Keywords: urinary tract infection, autosomal-dominant polycystic kidney disease, intercalated cells, neutrophil gelatinase-associated lipocalin, iron sequester

autosomal-dominant polycystic kidney disease (ADPKD) is the most common monogenic kidney disorder, affecting 1 in 1,000 individuals worldwide (19). This hereditary disorder is characterized by the growth of fluid-filled cysts that replace normal renal tissue, resulting in gradual enlargement of both kidneys and progression to end-stage renal failure. Almost all forms of ADPKD are caused by genetic mutations in the PKD1 or PKD2 genes encoding polycystin 1 (PC1) and polycystin 2 (PC2), respectively (2). PC1 is a large glycoprotein with an extensive NH2-terminal extracellular region, 11 transmembrane domains, and a cytoplasmic COOH terminus with several phosphorylation signaling sites (reviewed in Refs. 33, 66). PC1 regulates PC2 channel activity and thus intracellular calcium homeostasis, and also plays a role in cell-cell/matrix interactions (21, 32, 68) and G protein-coupled signal transduction pathways (20, 45). High expression of PC1 in the basal membranes of ureteric bud epithelia suggests the involvement of PC1 during early development of the metanephric kidney (7, 25).

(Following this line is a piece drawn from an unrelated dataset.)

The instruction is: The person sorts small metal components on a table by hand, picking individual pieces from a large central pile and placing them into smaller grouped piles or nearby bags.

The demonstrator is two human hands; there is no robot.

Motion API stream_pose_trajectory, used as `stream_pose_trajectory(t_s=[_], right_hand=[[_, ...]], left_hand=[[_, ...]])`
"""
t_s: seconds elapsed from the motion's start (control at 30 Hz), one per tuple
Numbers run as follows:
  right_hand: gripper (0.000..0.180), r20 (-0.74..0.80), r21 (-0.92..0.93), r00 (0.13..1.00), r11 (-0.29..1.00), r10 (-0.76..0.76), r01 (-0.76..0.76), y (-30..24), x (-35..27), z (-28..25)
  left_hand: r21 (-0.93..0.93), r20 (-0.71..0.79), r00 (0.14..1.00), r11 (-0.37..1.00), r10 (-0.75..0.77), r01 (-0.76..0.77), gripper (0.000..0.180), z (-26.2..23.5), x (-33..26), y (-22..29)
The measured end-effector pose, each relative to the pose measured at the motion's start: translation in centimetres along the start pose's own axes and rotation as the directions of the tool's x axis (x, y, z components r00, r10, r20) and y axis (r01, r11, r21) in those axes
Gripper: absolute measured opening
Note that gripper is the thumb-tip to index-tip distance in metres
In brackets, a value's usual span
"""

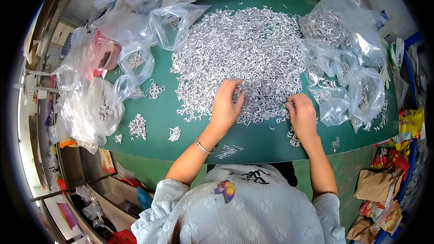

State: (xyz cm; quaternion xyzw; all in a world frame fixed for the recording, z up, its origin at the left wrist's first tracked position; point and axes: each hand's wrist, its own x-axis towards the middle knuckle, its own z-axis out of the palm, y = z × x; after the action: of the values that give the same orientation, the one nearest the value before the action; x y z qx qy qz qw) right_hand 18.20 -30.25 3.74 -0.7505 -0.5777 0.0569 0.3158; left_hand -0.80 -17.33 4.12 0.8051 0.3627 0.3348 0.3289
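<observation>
Your left hand (229,101) is loosely open on the near middle of the pile of small metal pieces (239,49), thumb and forefinger apart, while your right hand (302,114) has its fingertips drawn together at the pile's near right border; you cannot tell whether they pinch a piece. Silvery, curved and heaped loosely, the pieces cover the middle of the green table (266,147), leaving you a strip along its rounded near edge, between clear bags on the left (83,95) and bags on the right (368,47).
</observation>
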Motion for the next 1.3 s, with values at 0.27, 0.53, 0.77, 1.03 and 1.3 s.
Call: stream_pose_trajectory(t_s=[0.27,0.53,0.77,1.03,1.3], right_hand=[[0.016,0.483,0.872,0.846,-0.039,0.225,-0.488,-1.3,1.2,-0.4],[0.016,0.237,0.641,0.961,0.721,0.140,-0.263,-4.4,1.9,2.0],[0.011,0.054,-0.164,0.962,0.948,-0.267,0.273,-7.7,3.9,6.4],[0.014,0.289,0.839,0.927,0.403,0.237,-0.365,-4.8,3.4,0.2],[0.017,0.575,0.762,0.815,-0.409,0.073,-0.501,-4.0,1.8,-0.4]], left_hand=[[-0.068,-0.042,0.993,0.992,-0.111,0.108,0.011,-1.4,-0.3,-0.6],[0.072,-0.101,0.993,0.996,0.058,-0.051,0.021,-2.1,-0.9,-1.9],[0.253,0.025,0.998,0.965,0.064,-0.069,0.026,-1.9,-1.6,-1.1],[0.451,0.249,0.958,0.859,0.139,-0.242,0.020,-1.6,0.2,-1.6],[-0.077,-0.022,0.999,0.996,-0.035,0.034,0.013,-2.6,0.4,-1.6]])
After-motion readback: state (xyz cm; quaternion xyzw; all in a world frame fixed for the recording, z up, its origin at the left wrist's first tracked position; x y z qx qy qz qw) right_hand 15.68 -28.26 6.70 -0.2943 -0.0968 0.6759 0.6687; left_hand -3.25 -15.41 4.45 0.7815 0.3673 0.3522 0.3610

The available evidence indicates that PC2 functions as a calcium permeable cation channel involved in calcium signaling in renal epithelial cells. PC2 is also known as TRPP2 because of its high homology to other transient receptor protein channels. PC1 and PC2 interact and may be components of a multiprotein signaling complex involved in tubular morphogenesis (7, 49). Loss of either PC1 or PC2 function is thought to disrupt intracellular Ca2+ regulation, leading to the initiation of cyst formation (31, 69).

Urinary Tract Infections Are One of the Most Common Complications of ADPKD

UTI refers to an infection in any part of the urinary tract, including the kidneys, ureters, bladder, and urethra. UTI can be categorized into acute cystitis and acute pyelonephritis, which occur in the lower (bladder and urethra) and upper (kidneys and ureters) portions of the urinary tract, respectively. Over 8 million office visits and 1.7 million emergency room visits annually are attributed to UTI in the United States alone (23). The most recent data indicate that the medical costs for UTIs are more than 3.4 billion dollars in the United States in 2000 (34). Because of its prevalence, frequent recurrence, and rising resistance to antibiotics, UTI has evolved as a major challenge in clinical practice.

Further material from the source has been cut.